Cryptosporidium spp., common parasites of vertebrates, remain poorly studied in wildlife. This study describes the novel Cryptosporidium species adapted to nutrias (Myocastor coypus). A total of 150 faecal samples of feral nutria were collected from locations in the Czech Republic and Slovakia and examined for Cryptosporidium spp. oocysts and specific DNA at the SSU, actin, HSP70, and gp60 loci. Molecular analyses revealed the presence of C. parvum (n = 1), C. ubiquitum subtype family XIId (n = 5) and Cryptosporidium myocastoris n. sp. XXIIa (n = 2), and XXIIb (n = 3).

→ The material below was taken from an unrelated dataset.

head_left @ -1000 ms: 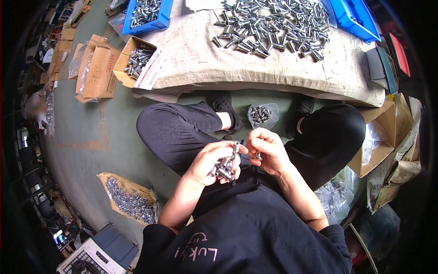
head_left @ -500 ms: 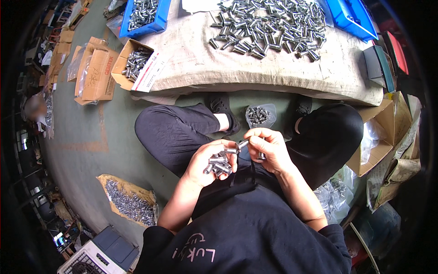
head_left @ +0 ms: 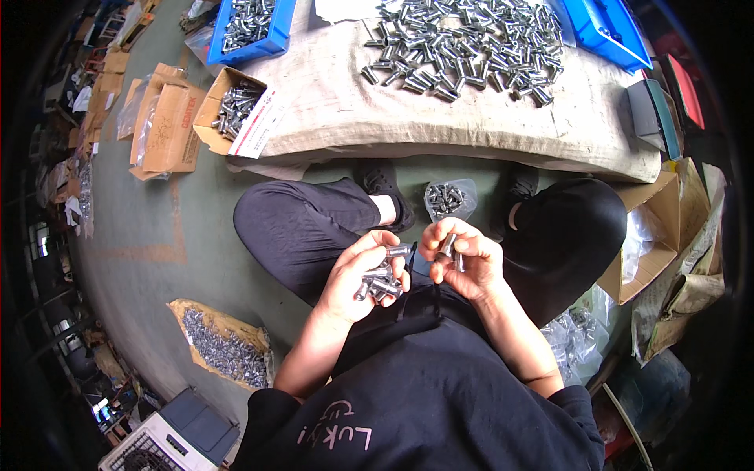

Only nutrias positive for C. myocastoris shed microscopically detectable oocysts, which measured 4.8–5.2 × 4.7–5.0 µm, and oocysts were infectious for experimentally infected nutrias with a prepatent period of 5–6 days, although not for mice, gerbils, or chickens. The infection was localised in jejunum and ileum without observable macroscopic changes. The microvilli adjacent to attached stages responded by elongating. Clinical signs were not observed in naturally or experimentally infected nutrias. Phylogenetic analyses at SSU, actin, and HSP70 loci demonstrated that C. myocastoris n. sp. is distinct from other valid Cryptosporidium species.